**Your goal**
Every line below is to be given again precisely; images are to be left out.

*** Opening of Source material ***

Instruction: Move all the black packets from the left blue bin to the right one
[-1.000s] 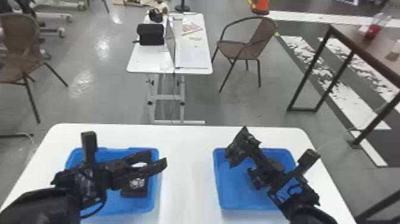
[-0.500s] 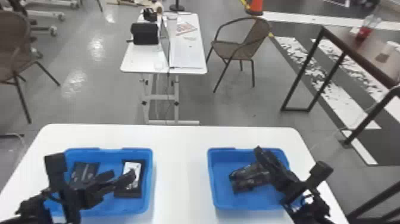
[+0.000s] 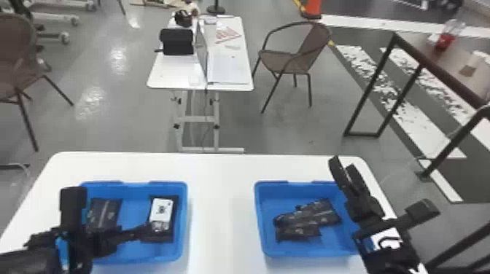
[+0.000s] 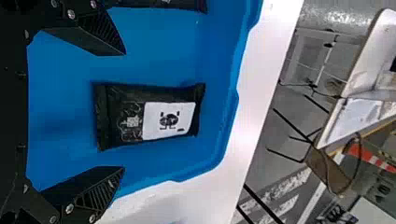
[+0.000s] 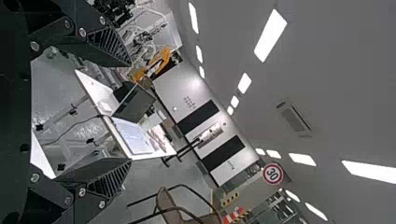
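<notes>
My left gripper (image 3: pixel 144 233) hangs low over the left blue bin (image 3: pixel 133 257), by a black packet with a white label (image 3: pixel 160 218). In the left wrist view my left gripper (image 4: pixel 125 110) is open, that labelled packet (image 4: pixel 169 122) lying flat beyond and between its fingertips. Another black packet (image 3: pixel 104 213) lies at the bin's left side, partly behind the arm. Several dark packets (image 3: pixel 322 214) overlap in the right blue bin (image 3: pixel 258 218). My right gripper (image 3: pixel 345 171) is raised at that bin's far right corner; in the right wrist view the right gripper (image 5: pixel 130 112) stands open, nothing held.
Both bins stand on a white table (image 3: pixel 222 204), with a strip of tabletop between them. Beyond it are a smaller white table (image 3: pixel 175 78), a brown chair (image 3: pixel 288 60) and a dark-framed table (image 3: pixel 430 54) at the right.
My right gripper has moved from over the right bin toward its far right corner, uncovering the packets inside. My left gripper has drawn back leftward from across the labelled packet and now sits lower.
</notes>
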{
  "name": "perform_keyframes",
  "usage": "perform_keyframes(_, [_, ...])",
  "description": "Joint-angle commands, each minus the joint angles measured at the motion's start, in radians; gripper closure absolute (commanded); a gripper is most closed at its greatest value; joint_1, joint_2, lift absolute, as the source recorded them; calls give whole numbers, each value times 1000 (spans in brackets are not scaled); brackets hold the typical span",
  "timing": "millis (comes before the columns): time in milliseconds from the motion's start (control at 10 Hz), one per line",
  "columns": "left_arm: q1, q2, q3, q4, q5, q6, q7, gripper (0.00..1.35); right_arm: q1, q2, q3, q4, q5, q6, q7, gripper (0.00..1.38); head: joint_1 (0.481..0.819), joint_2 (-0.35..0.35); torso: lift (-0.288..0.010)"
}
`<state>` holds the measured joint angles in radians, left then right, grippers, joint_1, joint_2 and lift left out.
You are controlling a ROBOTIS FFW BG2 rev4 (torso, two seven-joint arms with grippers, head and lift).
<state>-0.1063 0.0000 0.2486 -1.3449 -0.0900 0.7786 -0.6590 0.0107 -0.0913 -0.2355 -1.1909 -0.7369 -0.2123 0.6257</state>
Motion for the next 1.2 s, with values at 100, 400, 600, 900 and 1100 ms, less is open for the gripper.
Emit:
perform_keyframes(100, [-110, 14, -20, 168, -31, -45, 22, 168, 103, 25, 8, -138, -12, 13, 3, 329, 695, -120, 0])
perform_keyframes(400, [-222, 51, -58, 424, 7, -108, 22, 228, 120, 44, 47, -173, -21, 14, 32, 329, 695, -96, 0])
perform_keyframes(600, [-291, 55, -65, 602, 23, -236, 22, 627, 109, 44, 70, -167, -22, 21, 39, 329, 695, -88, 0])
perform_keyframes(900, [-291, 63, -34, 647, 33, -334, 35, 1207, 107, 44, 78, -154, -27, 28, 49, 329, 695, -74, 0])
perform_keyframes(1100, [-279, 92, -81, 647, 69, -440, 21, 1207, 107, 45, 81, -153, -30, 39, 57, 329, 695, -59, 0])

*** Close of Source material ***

**Expected output**
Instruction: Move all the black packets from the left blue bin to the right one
[-1.000s] 
[-0.500s] 
[+0.000s] 
[+0.000s] 
[+0.000s] 
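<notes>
My left gripper (image 3: pixel 144 233) hangs low over the left blue bin (image 3: pixel 133 257), by a black packet with a white label (image 3: pixel 160 218). In the left wrist view my left gripper (image 4: pixel 125 110) is open, that labelled packet (image 4: pixel 169 122) lying flat beyond and between its fingertips. Another black packet (image 3: pixel 104 213) lies at the bin's left side, partly behind the arm. Several dark packets (image 3: pixel 322 214) overlap in the right blue bin (image 3: pixel 258 218). My right gripper (image 3: pixel 345 171) is raised at that bin's far right corner; in the right wrist view the right gripper (image 5: pixel 130 112) stands open, nothing held.
Both bins stand on a white table (image 3: pixel 222 204), with a strip of tabletop between them. Beyond it are a smaller white table (image 3: pixel 175 78), a brown chair (image 3: pixel 288 60) and a dark-framed table (image 3: pixel 430 54) at the right.
My right gripper has moved from over the right bin toward its far right corner, uncovering the packets inside. My left gripper has drawn back leftward from across the labelled packet and now sits lower.
</notes>
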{
  "name": "perform_keyframes",
  "usage": "perform_keyframes(_, [_, ...])",
  "description": "Joint-angle commands, each minus the joint angles measured at the motion's start, in radians; gripper closure absolute (commanded); a gripper is most closed at its greatest value; joint_1, joint_2, lift absolute, as the source recorded them; calls give whole numbers, each value times 1000 (spans in brackets are not scaled); brackets hold the typical span",
  "timing": "millis (comes before the columns): time in milliseconds from the motion's start (control at 10 Hz), one per line",
  "columns": "left_arm: q1, q2, q3, q4, q5, q6, q7, gripper (0.00..1.35); right_arm: q1, q2, q3, q4, q5, q6, q7, gripper (0.00..1.38); head: joint_1 (0.481..0.819), joint_2 (-0.35..0.35); torso: lift (-0.288..0.010)"
}
`<state>` holds the measured joint angles in radians, left then right, grippers, joint_1, joint_2 and lift left out.
You are controlling a ROBOTIS FFW BG2 rev4 (torso, two seven-joint arms with grippers, head and lift).
<state>-0.1063 0.0000 0.2486 -1.3449 -0.0900 0.7786 -0.6590 0.0107 -0.0913 -0.2355 -1.1909 -0.7369 -0.2123 0.6257</state>
Motion for the next 1.2 s, with values at 100, 400, 600, 900 and 1100 ms, less is open for the gripper.
Emit:
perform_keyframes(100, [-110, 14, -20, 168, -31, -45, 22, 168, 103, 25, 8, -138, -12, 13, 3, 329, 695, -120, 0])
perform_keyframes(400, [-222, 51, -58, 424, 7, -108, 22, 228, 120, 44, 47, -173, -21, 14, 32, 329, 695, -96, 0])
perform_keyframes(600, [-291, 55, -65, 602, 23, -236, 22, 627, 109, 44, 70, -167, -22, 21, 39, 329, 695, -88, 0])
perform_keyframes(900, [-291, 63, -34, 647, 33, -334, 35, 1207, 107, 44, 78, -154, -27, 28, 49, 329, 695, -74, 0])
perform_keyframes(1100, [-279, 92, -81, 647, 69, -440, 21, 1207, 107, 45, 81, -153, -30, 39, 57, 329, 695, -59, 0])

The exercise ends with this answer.